**Task to complete:**
An acceptable answer contains each line of the material, unchanged.

**Source data:**

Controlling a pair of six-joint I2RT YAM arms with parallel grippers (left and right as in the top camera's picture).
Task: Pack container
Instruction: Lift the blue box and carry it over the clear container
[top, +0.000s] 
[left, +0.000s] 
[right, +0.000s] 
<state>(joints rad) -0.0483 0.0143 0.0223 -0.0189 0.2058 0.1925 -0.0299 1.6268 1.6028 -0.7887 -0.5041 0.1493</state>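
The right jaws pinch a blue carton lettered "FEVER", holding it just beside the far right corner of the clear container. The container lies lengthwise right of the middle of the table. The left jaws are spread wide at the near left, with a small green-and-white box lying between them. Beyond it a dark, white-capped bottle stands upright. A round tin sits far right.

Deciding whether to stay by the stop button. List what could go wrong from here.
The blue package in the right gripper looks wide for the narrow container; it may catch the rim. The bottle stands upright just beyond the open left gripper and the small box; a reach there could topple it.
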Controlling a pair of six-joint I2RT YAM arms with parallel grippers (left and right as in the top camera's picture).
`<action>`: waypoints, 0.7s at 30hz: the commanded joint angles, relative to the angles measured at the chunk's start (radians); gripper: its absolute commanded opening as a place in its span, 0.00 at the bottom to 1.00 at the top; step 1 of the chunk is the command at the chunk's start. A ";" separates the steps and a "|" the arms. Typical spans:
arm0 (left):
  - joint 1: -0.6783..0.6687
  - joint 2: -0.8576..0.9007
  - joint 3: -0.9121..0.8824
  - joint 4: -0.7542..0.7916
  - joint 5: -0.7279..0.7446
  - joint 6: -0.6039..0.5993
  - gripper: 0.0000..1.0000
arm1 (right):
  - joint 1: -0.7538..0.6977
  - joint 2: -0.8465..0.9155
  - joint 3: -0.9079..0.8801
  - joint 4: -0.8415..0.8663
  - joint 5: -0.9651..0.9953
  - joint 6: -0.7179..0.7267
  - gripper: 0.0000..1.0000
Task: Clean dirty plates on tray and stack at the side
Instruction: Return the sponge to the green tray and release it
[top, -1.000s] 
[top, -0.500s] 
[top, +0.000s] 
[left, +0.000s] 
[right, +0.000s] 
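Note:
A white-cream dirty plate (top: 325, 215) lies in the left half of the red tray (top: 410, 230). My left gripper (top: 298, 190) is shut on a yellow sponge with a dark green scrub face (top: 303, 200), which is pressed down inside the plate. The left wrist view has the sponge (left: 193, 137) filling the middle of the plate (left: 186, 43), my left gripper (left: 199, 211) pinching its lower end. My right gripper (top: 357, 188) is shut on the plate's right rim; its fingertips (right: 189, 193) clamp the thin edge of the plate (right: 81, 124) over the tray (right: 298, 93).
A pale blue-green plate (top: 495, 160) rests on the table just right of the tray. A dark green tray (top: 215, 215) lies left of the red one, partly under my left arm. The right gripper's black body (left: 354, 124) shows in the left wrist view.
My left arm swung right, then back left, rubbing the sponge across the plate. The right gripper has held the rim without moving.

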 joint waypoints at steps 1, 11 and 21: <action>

**Exercise result:**
Controlling a pair of six-joint I2RT YAM arms with parallel grippers (left and right as in the top camera's picture).
Task: Pack container
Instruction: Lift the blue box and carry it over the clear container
[top, +0.000s] 
[left, +0.000s] 
[right, +0.000s] 
<state>(joints rad) -0.0483 0.0143 0.0223 -0.0189 0.2058 0.1925 -0.0299 1.6268 1.6028 -0.7887 -0.5041 0.1493</state>
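The right jaws pinch a blue carton lettered "FEVER", holding it just beside the far right corner of the clear container. The container lies lengthwise right of the middle of the table. The left jaws are spread wide at the near left, with a small green-and-white box lying between them. Beyond it a dark, white-capped bottle stands upright. A round tin sits far right.

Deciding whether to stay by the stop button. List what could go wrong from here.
The blue package in the right gripper looks wide for the narrow container; it may catch the rim. The bottle stands upright just beyond the open left gripper and the small box; a reach there could topple it.
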Controlling a pair of six-joint I2RT YAM arms with parallel grippers (left and right as in the top camera's picture).
`<action>`: waypoints, 0.7s at 30hz: the commanded joint angles, relative to the angles measured at the chunk's start (radians); gripper: its absolute commanded opening as a place in its span, 0.00 at the bottom to 1.00 at the top; step 1 of the chunk is the command at the chunk's start. A ";" separates the steps and a "|" the arms. Typical spans:
arm0 (left):
  - joint 1: -0.6783..0.6687
  - joint 2: -0.8576..0.9007
  - joint 3: -0.9121..0.8824
  - joint 4: -0.7542..0.7916
  - joint 5: -0.7279..0.7446
  - joint 6: -0.6039..0.5993
  - gripper: 0.0000..1.0000
arm1 (right):
  - joint 1: -0.7538..0.6977
  - joint 2: -0.8465..0.9155
  - joint 3: -0.9079..0.8801
  - joint 4: -0.8415..0.8663
  - joint 5: -0.9651..0.9953
  - joint 6: -0.7179..0.7267
  - gripper: 0.0000..1.0000
Task: Clean dirty plates on tray and stack at the side
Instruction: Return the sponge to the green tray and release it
[top, -1.000s] 
[top, -0.500s] 
[top, +0.000s] 
[left, +0.000s] 
[right, +0.000s] 
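Note:
A white-cream dirty plate (top: 325, 215) lies in the left half of the red tray (top: 410, 230). My left gripper (top: 298, 190) is shut on a yellow sponge with a dark green scrub face (top: 303, 200), which is pressed down inside the plate. The left wrist view has the sponge (left: 193, 137) filling the middle of the plate (left: 186, 43), my left gripper (left: 199, 211) pinching its lower end. My right gripper (top: 357, 188) is shut on the plate's right rim; its fingertips (right: 189, 193) clamp the thin edge of the plate (right: 81, 124) over the tray (right: 298, 93).
A pale blue-green plate (top: 495, 160) rests on the table just right of the tray. A dark green tray (top: 215, 215) lies left of the red one, partly under my left arm. The right gripper's black body (left: 354, 124) shows in the left wrist view.
My left arm swung right, then back left, rubbing the sponge across the plate. The right gripper has held the rim without moving.
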
 joint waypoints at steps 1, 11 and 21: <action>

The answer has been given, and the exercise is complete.